DATASET EXCERPT:
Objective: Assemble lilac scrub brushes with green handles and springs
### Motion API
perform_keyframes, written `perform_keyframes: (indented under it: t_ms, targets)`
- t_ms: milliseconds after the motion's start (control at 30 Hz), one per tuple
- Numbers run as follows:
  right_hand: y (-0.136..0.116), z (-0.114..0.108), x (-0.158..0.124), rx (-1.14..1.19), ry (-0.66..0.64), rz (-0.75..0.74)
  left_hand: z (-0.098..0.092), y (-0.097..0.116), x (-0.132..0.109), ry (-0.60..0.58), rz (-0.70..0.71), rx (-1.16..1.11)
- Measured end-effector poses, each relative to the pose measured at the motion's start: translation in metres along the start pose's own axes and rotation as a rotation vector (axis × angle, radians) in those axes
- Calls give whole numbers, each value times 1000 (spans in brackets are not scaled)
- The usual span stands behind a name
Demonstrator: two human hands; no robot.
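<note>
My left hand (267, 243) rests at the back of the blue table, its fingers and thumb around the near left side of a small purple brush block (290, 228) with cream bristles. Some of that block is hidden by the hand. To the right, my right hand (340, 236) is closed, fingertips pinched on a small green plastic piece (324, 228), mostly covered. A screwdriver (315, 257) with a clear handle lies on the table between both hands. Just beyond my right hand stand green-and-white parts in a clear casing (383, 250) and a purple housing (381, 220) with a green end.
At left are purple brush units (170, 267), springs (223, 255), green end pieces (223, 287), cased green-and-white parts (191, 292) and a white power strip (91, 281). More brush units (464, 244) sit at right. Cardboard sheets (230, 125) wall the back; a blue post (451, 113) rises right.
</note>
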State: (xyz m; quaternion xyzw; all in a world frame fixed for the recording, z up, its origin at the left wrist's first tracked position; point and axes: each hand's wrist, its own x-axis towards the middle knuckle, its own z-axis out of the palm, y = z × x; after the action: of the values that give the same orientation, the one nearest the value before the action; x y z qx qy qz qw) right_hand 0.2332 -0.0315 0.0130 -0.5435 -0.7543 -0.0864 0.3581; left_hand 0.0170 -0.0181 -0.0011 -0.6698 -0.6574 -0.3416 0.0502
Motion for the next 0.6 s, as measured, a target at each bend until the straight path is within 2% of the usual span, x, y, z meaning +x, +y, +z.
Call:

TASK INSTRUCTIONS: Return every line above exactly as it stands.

PROBLEM SOLUTION:
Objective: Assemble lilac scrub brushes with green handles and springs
### Motion API
perform_keyframes, written `perform_keyframes: (indented under it: t_ms, targets)`
- t_ms: milliseconds after the motion's start (control at 30 Hz), one per tuple
- Numbers run as follows:
  right_hand: y (-0.136..0.116), z (-0.114..0.108), x (-0.158..0.124), rx (-1.14..1.19), ry (-0.66..0.64), rz (-0.75..0.74)
  left_hand: z (-0.098..0.092), y (-0.097..0.116), x (-0.132..0.109), ry (-0.60..0.58), rz (-0.70..0.71), rx (-1.16..1.11)
- Measured end-effector poses, each relative to the pose measured at the motion's start: translation in metres along the start pose's own axes and rotation as a rotation vector (axis × angle, radians) in those axes
- Calls give whole numbers, each value times 1000 (spans in brackets are not scaled)
- The usual span stands behind a name
Demonstrator: two human hands; no robot.
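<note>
My left hand (267, 243) rests at the back of the blue table, its fingers and thumb around the near left side of a small purple brush block (290, 228) with cream bristles. Some of that block is hidden by the hand. To the right, my right hand (340, 236) is closed, fingertips pinched on a small green plastic piece (324, 228), mostly covered. A screwdriver (315, 257) with a clear handle lies on the table between both hands. Just beyond my right hand stand green-and-white parts in a clear casing (383, 250) and a purple housing (381, 220) with a green end.
At left are purple brush units (170, 267), springs (223, 255), green end pieces (223, 287), cased green-and-white parts (191, 292) and a white power strip (91, 281). More brush units (464, 244) sit at right. Cardboard sheets (230, 125) wall the back; a blue post (451, 113) rises right.
</note>
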State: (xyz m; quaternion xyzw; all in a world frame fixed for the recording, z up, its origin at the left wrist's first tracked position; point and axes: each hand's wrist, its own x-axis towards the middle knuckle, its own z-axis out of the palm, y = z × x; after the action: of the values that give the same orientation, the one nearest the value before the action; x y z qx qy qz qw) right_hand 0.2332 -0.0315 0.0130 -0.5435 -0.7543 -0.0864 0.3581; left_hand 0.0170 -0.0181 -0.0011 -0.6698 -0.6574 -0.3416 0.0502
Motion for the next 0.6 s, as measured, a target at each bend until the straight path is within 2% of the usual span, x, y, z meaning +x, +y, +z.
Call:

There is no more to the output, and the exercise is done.